### [HOW TO COMPLETE THIS TASK]
Please return the records below exactly as they stand.

### [DATA SECTION]

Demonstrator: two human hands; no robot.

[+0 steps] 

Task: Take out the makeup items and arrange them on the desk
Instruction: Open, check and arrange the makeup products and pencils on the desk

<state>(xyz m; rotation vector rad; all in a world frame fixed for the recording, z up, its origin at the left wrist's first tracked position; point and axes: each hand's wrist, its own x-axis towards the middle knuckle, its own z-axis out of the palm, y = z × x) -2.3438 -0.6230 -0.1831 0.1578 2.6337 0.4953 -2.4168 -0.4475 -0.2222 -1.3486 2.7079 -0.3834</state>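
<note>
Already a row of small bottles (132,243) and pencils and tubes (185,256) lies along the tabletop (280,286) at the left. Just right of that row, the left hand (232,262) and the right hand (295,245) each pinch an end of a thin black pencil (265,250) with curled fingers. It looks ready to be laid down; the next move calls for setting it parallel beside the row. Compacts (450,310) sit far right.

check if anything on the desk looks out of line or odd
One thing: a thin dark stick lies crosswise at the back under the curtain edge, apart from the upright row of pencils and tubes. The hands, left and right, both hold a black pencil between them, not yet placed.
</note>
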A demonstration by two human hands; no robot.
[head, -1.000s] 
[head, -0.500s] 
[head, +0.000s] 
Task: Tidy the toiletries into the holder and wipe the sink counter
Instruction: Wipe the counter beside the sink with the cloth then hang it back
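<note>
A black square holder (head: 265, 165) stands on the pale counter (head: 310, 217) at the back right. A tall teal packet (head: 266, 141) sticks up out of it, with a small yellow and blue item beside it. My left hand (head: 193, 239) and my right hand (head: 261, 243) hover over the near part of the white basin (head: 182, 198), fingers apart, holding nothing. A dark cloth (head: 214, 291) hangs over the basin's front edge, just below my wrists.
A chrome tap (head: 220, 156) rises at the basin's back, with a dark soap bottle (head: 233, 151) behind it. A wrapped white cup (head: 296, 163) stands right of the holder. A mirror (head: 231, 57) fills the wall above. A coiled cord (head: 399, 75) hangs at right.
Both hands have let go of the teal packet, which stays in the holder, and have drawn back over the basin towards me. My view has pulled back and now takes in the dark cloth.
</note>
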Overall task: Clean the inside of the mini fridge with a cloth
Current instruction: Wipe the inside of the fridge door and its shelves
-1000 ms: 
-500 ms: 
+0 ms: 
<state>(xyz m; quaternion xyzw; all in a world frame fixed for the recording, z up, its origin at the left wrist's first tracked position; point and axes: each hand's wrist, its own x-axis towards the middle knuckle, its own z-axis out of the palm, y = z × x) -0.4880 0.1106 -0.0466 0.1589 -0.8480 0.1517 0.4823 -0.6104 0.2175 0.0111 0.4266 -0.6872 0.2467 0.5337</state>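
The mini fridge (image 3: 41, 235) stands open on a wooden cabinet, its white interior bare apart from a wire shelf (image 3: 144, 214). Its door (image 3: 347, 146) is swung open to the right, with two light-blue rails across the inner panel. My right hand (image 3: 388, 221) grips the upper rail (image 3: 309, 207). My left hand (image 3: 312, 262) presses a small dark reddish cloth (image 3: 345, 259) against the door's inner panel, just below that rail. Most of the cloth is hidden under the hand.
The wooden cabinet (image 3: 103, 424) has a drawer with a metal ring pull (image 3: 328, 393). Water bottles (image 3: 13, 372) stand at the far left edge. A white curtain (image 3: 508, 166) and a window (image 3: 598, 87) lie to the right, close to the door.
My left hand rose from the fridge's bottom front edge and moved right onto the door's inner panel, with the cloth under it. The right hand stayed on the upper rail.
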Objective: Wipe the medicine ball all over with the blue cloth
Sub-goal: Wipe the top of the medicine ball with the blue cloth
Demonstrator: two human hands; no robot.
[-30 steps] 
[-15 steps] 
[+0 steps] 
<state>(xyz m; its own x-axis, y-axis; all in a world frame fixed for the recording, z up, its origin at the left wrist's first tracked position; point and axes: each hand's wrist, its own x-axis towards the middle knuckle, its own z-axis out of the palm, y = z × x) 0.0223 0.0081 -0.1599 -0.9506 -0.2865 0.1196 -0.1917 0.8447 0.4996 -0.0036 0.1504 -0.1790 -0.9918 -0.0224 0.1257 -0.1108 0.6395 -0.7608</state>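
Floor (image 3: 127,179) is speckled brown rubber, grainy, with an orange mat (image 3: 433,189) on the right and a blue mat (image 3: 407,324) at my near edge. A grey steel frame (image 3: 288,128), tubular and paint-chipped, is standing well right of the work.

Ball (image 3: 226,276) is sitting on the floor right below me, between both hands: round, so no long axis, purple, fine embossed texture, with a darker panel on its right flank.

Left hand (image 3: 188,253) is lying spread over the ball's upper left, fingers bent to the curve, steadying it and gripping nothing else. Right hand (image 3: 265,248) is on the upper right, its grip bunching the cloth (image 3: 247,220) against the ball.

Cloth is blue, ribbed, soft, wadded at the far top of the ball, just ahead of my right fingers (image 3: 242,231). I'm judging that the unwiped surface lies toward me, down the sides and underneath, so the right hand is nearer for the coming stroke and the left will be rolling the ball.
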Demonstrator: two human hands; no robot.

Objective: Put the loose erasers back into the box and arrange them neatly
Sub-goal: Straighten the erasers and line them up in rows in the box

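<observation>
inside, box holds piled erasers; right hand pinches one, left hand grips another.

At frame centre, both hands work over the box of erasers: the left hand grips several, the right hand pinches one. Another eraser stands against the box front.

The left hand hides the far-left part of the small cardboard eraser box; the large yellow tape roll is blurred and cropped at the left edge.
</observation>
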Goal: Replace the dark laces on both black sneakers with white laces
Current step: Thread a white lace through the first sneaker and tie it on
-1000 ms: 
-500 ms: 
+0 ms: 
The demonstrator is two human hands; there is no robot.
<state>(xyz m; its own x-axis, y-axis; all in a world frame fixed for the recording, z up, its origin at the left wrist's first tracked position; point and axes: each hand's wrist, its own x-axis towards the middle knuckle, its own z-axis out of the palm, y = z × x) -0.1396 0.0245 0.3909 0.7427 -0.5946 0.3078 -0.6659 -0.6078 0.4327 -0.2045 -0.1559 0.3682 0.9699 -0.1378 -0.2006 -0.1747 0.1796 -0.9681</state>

### [RESPONSE AREA]
Demonstrator: two human hands; no robot.

[+0 steps] 

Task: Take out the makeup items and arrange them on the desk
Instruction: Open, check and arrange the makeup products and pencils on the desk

<state>(xyz m; rotation vector rad; all in a world frame fixed for the recording, z up, its origin at the left wrist's first tracked position; point and axes: each hand's wrist, its own x-axis towards the middle knuckle, its own z-axis out of the palm, y = z × x) -2.3438 -0.6230 -0.1831 0.1578 2.6337 0.4953 -2.4168 -0.4475 -0.2222 -1.3486 2.7079 -0.3834</state>
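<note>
Already a row of small bottles (132,243) and pencils and tubes (185,256) lies along the tabletop (280,286) at the left. Just right of that row, the left hand (232,262) and the right hand (295,245) each pinch an end of a thin black pencil (265,250) with curled fingers. It looks ready to be laid down; the next move calls for setting it parallel beside the row. Compacts (450,310) sit far right.

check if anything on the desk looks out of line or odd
One thing: a thin dark stick lies crosswise at the back under the curtain edge, apart from the upright row of pencils and tubes. The hands, left and right, both hold a black pencil between them, not yet placed.
</note>
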A demonstration by two human hands; no robot.
[head, -1.000s] 
[head, -0.500s] 
[head, +0.000s] 
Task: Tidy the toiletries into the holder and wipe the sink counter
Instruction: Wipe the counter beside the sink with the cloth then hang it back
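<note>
A black square holder (head: 265, 165) stands on the pale counter (head: 310, 217) at the back right. A tall teal packet (head: 266, 141) sticks up out of it, with a small yellow and blue item beside it. My left hand (head: 193, 239) and my right hand (head: 261, 243) hover over the near part of the white basin (head: 182, 198), fingers apart, holding nothing. A dark cloth (head: 214, 291) hangs over the basin's front edge, just below my wrists.
A chrome tap (head: 220, 156) rises at the basin's back, with a dark soap bottle (head: 233, 151) behind it. A wrapped white cup (head: 296, 163) stands right of the holder. A mirror (head: 231, 57) fills the wall above. A coiled cord (head: 399, 75) hangs at right.
Both hands have let go of the teal packet, which stays in the holder, and have drawn back over the basin towards me. My view has pulled back and now takes in the dark cloth.
</note>
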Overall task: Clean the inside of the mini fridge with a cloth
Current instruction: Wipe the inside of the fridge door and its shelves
-1000 ms: 
-500 ms: 
+0 ms: 
<state>(xyz m; quaternion xyzw; all in a world frame fixed for the recording, z up, its origin at the left wrist's first tracked position; point and axes: each hand's wrist, its own x-axis towards the middle knuckle, its own z-axis out of the palm, y = z × x) -0.4880 0.1106 -0.0466 0.1589 -0.8480 0.1517 0.4823 -0.6104 0.2175 0.0111 0.4266 -0.6872 0.2467 0.5337</state>
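The mini fridge (image 3: 41, 235) stands open on a wooden cabinet, its white interior bare apart from a wire shelf (image 3: 144, 214). Its door (image 3: 347, 146) is swung open to the right, with two light-blue rails across the inner panel. My right hand (image 3: 388, 221) grips the upper rail (image 3: 309, 207). My left hand (image 3: 312, 262) presses a small dark reddish cloth (image 3: 345, 259) against the door's inner panel, just below that rail. Most of the cloth is hidden under the hand.
The wooden cabinet (image 3: 103, 424) has a drawer with a metal ring pull (image 3: 328, 393). Water bottles (image 3: 13, 372) stand at the far left edge. A white curtain (image 3: 508, 166) and a window (image 3: 598, 87) lie to the right, close to the door.
My left hand rose from the fridge's bottom front edge and moved right onto the door's inner panel, with the cloth under it. The right hand stayed on the upper rail.
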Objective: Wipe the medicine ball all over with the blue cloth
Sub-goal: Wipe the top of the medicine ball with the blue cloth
Demonstrator: two human hands; no robot.
[-30 steps] 
[-15 steps] 
[+0 steps] 
<state>(xyz m; its own x-axis, y-axis; all in a world frame fixed for the recording, z up, its origin at the left wrist's first tracked position; point and axes: each hand's wrist, its own x-axis towards the middle knuckle, its own z-axis out of the palm, y = z × x) 0.0223 0.0081 -0.1599 -0.9506 -0.2865 0.1196 -0.1917 0.8447 0.4996 -0.0036 0.1504 -0.1790 -0.9918 -0.0224 0.1257 -0.1108 0.6395 -0.7608</state>
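Floor (image 3: 127,179) is speckled brown rubber, grainy, with an orange mat (image 3: 433,189) on the right and a blue mat (image 3: 407,324) at my near edge. A grey steel frame (image 3: 288,128), tubular and paint-chipped, is standing well right of the work.

Ball (image 3: 226,276) is sitting on the floor right below me, between both hands: round, so no long axis, purple, fine embossed texture, with a darker panel on its right flank.

Left hand (image 3: 188,253) is lying spread over the ball's upper left, fingers bent to the curve, steadying it and gripping nothing else. Right hand (image 3: 265,248) is on the upper right, its grip bunching the cloth (image 3: 247,220) against the ball.

Cloth is blue, ribbed, soft, wadded at the far top of the ball, just ahead of my right fingers (image 3: 242,231). I'm judging that the unwiped surface lies toward me, down the sides and underneath, so the right hand is nearer for the coming stroke and the left will be rolling the ball.
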Demonstrator: two human hands; no robot.

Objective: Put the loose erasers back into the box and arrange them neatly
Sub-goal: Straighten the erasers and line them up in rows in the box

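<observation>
inside, box holds piled erasers; right hand pinches one, left hand grips another.

At frame centre, both hands work over the box of erasers: the left hand grips several, the right hand pinches one. Another eraser stands against the box front.

The left hand hides the far-left part of the small cardboard eraser box; the large yellow tape roll is blurred and cropped at the left edge.
</observation>
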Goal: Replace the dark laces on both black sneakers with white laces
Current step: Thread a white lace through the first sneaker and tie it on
-1000 ms: 
-500 ms: 
+0 ms: 
The demonstrator is two human hands; there is no robot.
<state>(xyz m; its own x-axis, y-axis; all in a world frame fixed for the recording, z up, its origin at the left wrist's first tracked position; point and axes: each hand's wrist, its own x-axis towards the middle knuckle, its own z-axis out of the palm, y = z × x) -0.1396 0.0245 0.3909 0.7427 -0.5946 0.3078 -0.6659 -0.6078 0.4327 -0.2045 -0.1559 0.3682 0.9699 -0.1378 -0.2006 -0.1747 0.1796 -0.9681</state>

No further output is needed.